Clinical Trial Center, Kitasato University East Hospital, Kanagawa, Japan.
J Clin Pharm Ther. 2010 Apr;35(2):169-75. doi: 10.1111/j.1365-2710.2009.01159.x.
Fexofenadine is a P-glycoprotein substrate of low bioavailability. It is primarily excreted into faeces as a parent drug via biliary excretion. The predictability from microdose data for the drug absorbed via transporters such as P-glycoprotein is not known. Therefore, this study assessed the predictability of therapeutic-dose pharmacokinetics of fexofenadine from microdosing data using non-radioisotope-labelled drug and liquid chromatography/electrospray ionization tandem mass spectrometry (LC/ESI-MS/MS).
In a single dose, randomized, two-way crossover study, eight subjects received a microdose (100 microg) or a therapeutic dose (60 mg) of fexofenadine. Blood samples were collected until 12 h after dosing, and assayed using LC/MS/MS.
Plasma concentration-time curves of fexofenadine between microdose and therapeutic dose were similar. The mean +/- SD of C(max) normalized to 60 mg dose after microdose and therapeutic dose were 379 +/- 147 and 275 +/- 145 ng/mL respectively. The mean AUC(last) normalized to 60 mg dose after microdose and therapeutic dose were 1914 +/- 738 and 1431 +/- 432 ng/h/mL respectively. The mean dose-adjusted C(max) and AUC(last) after microdose were higher compared with those after therapeutic dose.

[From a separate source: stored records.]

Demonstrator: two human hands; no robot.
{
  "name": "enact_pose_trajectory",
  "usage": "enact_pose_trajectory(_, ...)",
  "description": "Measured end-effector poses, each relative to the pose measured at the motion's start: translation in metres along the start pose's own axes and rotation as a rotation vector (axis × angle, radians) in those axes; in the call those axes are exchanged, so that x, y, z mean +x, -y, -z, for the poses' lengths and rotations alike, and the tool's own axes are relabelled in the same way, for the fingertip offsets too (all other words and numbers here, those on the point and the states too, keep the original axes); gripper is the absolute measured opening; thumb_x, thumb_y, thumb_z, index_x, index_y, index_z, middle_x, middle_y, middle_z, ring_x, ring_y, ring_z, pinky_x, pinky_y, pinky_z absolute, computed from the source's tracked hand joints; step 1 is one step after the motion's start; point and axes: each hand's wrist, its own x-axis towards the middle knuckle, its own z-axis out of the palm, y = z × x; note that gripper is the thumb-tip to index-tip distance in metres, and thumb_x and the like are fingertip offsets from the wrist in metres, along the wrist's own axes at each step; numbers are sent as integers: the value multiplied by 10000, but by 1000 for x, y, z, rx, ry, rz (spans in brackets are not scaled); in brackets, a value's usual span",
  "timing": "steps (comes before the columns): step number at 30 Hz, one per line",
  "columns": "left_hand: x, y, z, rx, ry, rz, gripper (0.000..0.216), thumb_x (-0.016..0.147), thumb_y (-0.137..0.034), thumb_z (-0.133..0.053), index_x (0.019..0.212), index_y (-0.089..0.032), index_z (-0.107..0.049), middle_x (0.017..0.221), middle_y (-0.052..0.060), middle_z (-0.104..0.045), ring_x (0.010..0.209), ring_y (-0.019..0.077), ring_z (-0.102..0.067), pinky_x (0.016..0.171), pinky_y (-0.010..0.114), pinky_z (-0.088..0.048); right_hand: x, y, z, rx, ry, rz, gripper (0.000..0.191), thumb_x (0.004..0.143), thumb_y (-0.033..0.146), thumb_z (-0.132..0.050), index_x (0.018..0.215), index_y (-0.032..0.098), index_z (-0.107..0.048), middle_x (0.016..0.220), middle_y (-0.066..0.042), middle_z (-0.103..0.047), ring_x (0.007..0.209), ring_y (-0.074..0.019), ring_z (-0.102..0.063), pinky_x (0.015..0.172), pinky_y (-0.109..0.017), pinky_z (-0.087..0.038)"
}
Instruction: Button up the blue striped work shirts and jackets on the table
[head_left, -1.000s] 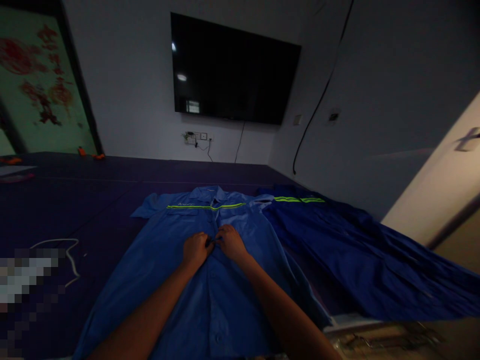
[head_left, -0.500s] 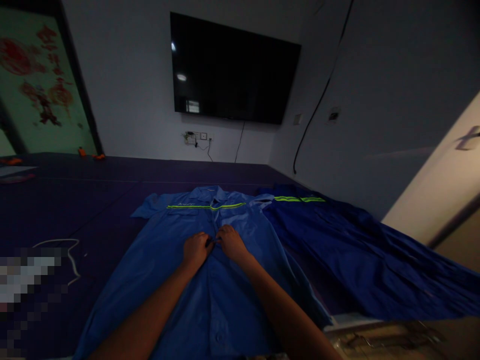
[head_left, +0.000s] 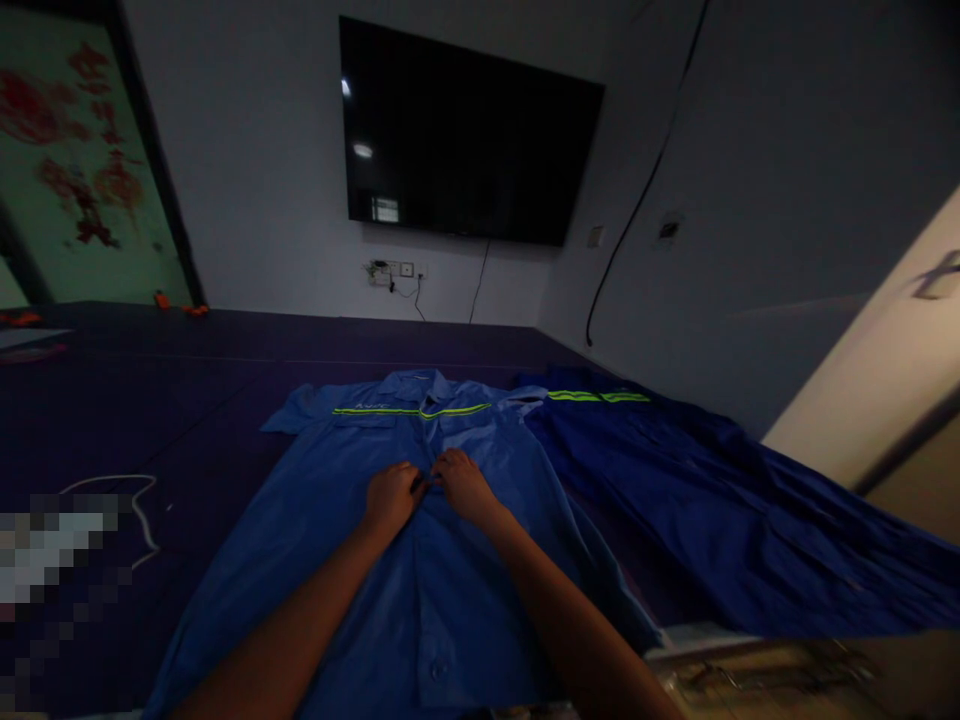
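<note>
A light blue short-sleeved work shirt [head_left: 360, 560] lies face up in front of me, its collar at the far end and a yellow-green stripe across the chest. My left hand [head_left: 394, 492] and my right hand [head_left: 461, 482] meet at the shirt's front placket, below the stripe. Both have their fingers pinched closed on the placket edges, nearly touching each other. Something small and dark shows by my left fingertips. Whatever button lies between the fingers is hidden. Nearer to me, one button [head_left: 436, 670] is visible on the placket.
A darker blue garment [head_left: 660, 480] with yellow-green stripes lies to the right on the purple surface [head_left: 225, 345]. A white cord [head_left: 146, 515] and a pixelated patch are at left. Metal hangers [head_left: 780, 672] show at lower right. A television [head_left: 472, 140] hangs on the wall.
My hands stay at the same spot on the placket with almost no movement. The view has shifted very slightly.
</note>
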Motion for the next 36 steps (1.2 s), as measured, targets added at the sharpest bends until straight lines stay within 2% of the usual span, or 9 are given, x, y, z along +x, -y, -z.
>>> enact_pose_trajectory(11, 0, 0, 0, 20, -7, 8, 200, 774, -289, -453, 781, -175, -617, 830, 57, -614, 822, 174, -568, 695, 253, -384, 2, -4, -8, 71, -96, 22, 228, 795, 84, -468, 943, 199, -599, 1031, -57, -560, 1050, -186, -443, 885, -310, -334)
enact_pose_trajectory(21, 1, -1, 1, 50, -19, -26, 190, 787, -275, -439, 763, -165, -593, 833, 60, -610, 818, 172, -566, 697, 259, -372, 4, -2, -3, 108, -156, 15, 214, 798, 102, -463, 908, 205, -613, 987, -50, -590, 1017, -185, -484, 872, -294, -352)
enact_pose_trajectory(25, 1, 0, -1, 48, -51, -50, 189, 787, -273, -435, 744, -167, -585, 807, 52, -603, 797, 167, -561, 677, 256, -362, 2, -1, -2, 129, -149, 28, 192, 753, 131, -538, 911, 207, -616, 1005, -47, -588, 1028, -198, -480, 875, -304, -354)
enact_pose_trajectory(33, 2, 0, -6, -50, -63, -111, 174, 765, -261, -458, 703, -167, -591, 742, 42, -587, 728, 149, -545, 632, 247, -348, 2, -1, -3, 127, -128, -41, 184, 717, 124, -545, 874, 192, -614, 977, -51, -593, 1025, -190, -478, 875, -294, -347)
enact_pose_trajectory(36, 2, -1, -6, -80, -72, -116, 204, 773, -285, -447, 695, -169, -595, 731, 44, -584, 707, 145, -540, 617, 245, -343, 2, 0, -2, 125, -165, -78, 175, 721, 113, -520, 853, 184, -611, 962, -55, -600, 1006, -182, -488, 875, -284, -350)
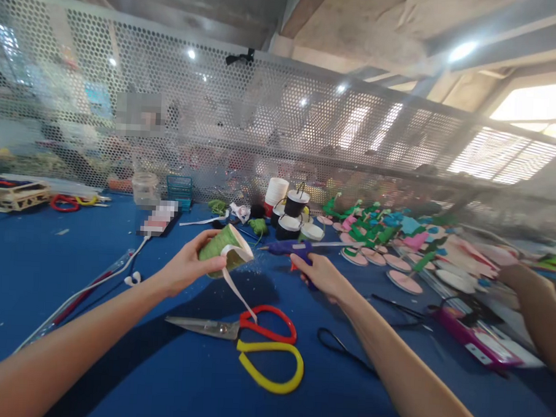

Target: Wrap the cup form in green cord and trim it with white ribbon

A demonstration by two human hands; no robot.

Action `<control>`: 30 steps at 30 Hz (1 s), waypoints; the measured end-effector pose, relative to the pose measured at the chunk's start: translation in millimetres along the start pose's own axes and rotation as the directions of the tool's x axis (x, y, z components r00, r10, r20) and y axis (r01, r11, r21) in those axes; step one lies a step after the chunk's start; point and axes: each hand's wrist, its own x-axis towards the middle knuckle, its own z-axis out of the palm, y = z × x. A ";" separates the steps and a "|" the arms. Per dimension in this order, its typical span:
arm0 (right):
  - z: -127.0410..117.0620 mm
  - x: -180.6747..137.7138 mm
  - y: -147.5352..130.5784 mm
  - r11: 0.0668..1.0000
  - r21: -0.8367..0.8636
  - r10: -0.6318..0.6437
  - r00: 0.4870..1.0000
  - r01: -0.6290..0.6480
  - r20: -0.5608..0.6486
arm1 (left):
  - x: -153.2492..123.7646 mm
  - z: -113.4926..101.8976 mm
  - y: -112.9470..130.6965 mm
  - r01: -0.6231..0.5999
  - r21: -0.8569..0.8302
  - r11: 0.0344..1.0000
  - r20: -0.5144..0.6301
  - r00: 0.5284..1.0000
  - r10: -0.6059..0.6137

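My left hand (186, 265) is closed round a green-wrapped paper cup (224, 249), tilted on its side above the blue table, mouth toward the right. A white ribbon (237, 291) hangs from the cup's rim down to the scissors. My right hand (320, 276) grips a blue glue gun (291, 248) whose nozzle points left at the cup's rim, very close to it. Scissors with one red and one yellow handle (265, 346) lie on the table just below both hands.
The blue table (72, 273) ends at a perforated metal screen (263, 128). Small black and white cups (290, 218) stand behind the glue gun. Several pink discs with green foam shapes (387, 250) fill the right. Another person's arm (536, 306) reaches in at far right. A black cord (345, 351) and pink box (475, 340) lie nearby.
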 end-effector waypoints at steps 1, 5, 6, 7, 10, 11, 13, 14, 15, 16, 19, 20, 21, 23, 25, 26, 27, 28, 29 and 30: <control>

Individual plots of C(max) and AUC(last) normalized to 60 mg dose, were similar for microdose and therapeutic dose. None of the pharmacokinetic parameters were statistically different using anova. Overall, the microdose pharmacokinetics profile was similar to, and hence predictive of, that of the therapeutic dose.
For the P-glycoprotein substrate fexofenadine, the predictability of therapeutic-dose pharmacokinetics from microdose data was good. A microdose study using a non-radioisotope-labelled drug and LC/MS/MS is convenient, and has the potential to aid the early selection of drug candidates.
非索非那定是一种低生物利用度的 P-糖蛋白底物。它主要通过胆汁排泄以母体药物的形式从粪便中排泄。通过转运体(如 P-糖蛋白)吸收的药物,从微剂量数据预测其治疗剂量药代动力学的可预测性尚不清楚。因此,本研究采用非放射性标记药物和液相色谱/电喷雾串联质谱(LC/ESI-MS/MS),从微剂量数据评估非索非那定治疗剂量药代动力学的可预测性。
在一项单次、随机、双交叉研究中,8 名受试者分别接受了 100μg 的微剂量或 60mg 的治疗剂量非索非那定。在给药后 12 小时内采集血样,并使用 LC/MS/MS 进行检测。
微剂量和治疗剂量下非索非那定的血药浓度-时间曲线相似。微剂量和治疗剂量后归一化为 60mg 剂量的 Cmax 的平均值±标准差分别为 379±147 和 275±145ng/mL。微剂量和治疗剂量后归一化为 60mg 剂量的 AUC(last)的平均值±标准差分别为 1914±738 和 1431±432ng/h/mL。微剂量后归一化为 60mg 剂量的平均剂量调整的 Cmax 和 AUC(last)均高于治疗剂量后。微剂量和治疗剂量的 Cmax 和 AUC(last)的个体标绘图相似。使用方差分析,所有药代动力学参数均无统计学差异。总体而言,微剂量药代动力学特征与治疗剂量相似,因此可以预测治疗剂量。
对于 P-糖蛋白底物非索非那定,从微剂量数据预测治疗剂量药代动力学的可预测性良好。使用非放射性标记药物和 LC/MS/MS 的微剂量研究既方便又具有潜在优势,可以辅助早期选择候选药物。